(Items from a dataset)
----
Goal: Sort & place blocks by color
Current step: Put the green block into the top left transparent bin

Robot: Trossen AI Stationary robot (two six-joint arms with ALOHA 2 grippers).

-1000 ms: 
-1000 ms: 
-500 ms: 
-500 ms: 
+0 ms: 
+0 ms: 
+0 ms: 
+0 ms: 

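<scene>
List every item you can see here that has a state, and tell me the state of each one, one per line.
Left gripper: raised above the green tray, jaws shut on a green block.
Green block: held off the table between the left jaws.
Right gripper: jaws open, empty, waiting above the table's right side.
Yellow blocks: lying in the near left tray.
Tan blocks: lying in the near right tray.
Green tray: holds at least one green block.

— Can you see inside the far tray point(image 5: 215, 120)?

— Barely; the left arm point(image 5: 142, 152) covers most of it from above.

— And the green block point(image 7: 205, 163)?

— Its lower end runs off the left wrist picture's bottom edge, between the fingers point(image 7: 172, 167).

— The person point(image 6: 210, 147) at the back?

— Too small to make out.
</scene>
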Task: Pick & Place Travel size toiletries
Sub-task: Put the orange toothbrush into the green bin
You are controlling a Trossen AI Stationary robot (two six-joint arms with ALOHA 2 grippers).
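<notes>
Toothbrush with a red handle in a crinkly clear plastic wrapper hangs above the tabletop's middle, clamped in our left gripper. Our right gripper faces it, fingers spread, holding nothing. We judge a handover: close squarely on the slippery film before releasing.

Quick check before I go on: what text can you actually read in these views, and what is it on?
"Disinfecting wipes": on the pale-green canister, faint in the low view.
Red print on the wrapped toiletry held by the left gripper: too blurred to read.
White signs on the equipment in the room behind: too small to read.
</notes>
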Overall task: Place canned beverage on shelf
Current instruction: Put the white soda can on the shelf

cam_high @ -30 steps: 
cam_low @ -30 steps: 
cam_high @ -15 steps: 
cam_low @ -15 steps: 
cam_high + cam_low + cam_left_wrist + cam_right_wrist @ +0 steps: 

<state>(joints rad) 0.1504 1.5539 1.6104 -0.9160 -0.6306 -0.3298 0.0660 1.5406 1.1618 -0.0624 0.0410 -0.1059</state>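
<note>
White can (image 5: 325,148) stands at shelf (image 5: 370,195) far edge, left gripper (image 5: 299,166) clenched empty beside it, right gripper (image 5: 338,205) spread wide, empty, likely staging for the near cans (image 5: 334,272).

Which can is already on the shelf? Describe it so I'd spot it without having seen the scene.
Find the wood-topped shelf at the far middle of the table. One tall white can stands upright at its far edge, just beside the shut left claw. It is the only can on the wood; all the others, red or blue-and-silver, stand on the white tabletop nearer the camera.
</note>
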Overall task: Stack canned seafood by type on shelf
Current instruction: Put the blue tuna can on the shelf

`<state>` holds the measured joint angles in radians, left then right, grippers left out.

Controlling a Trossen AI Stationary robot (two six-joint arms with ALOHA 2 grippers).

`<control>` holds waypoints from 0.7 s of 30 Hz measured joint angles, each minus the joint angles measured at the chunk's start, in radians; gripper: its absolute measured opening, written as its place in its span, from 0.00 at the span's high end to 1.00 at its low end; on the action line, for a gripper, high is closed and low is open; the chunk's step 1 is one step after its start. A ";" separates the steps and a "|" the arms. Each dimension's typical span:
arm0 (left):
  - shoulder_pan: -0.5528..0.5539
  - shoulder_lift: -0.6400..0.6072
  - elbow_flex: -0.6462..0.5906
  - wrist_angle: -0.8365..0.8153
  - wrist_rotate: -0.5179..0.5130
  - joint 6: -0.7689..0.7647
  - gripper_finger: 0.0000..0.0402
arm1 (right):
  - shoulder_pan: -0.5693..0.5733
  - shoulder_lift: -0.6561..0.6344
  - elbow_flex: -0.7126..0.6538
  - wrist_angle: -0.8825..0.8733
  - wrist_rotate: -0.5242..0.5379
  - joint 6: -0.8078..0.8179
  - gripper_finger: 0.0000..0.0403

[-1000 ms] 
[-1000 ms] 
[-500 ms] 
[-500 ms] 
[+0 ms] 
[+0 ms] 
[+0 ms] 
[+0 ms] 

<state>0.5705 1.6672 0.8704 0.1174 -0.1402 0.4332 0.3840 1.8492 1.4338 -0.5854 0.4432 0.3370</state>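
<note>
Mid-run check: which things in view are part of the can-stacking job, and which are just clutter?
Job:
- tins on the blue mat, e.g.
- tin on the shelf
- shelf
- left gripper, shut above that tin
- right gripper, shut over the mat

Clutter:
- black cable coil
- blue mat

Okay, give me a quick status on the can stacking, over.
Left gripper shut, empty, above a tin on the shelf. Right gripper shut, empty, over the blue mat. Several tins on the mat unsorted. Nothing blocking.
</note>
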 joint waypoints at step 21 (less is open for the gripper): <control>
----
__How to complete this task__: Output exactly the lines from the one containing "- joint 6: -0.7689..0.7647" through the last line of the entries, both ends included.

__Answer section__:
  - joint 6: -0.7689..0.7647
  - gripper_finger: 0.0000..0.0402
arm1 (right):
  - shoulder_pan: -0.5693..0.5733
  - shoulder_lift: -0.6561..0.6344
  - elbow_flex: -0.7126..0.6538
  - wrist_angle: -0.8825..0.8733
  - wrist_rotate: -0.5242..0.5379
  - joint 6: -0.8078..0.8179
  - gripper_finger: 0.0000..0.0403

[-1000 ms] 
[-1000 ms] 
[-500 ms] 
[-500 ms] 
[+0 ms] 
[+0 ms] 
[+0 ms] 
[+0 ms] 

<state>0.5705 1.6672 0.8704 0.1174 -0.1402 0.4332 0.3840 1.8492 1.4338 -0.5854 0.4432 0.3370</state>
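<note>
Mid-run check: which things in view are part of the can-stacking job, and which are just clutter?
Job:
- tins on the blue mat, e.g.
- tin on the shelf
- shelf
- left gripper, shut above that tin
- right gripper, shut over the mat

Clutter:
- black cable coil
- blue mat

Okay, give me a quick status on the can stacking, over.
Left gripper shut, empty, above a tin on the shelf. Right gripper shut, empty, over the blue mat. Several tins on the mat unsorted. Nothing blocking.
</note>
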 joint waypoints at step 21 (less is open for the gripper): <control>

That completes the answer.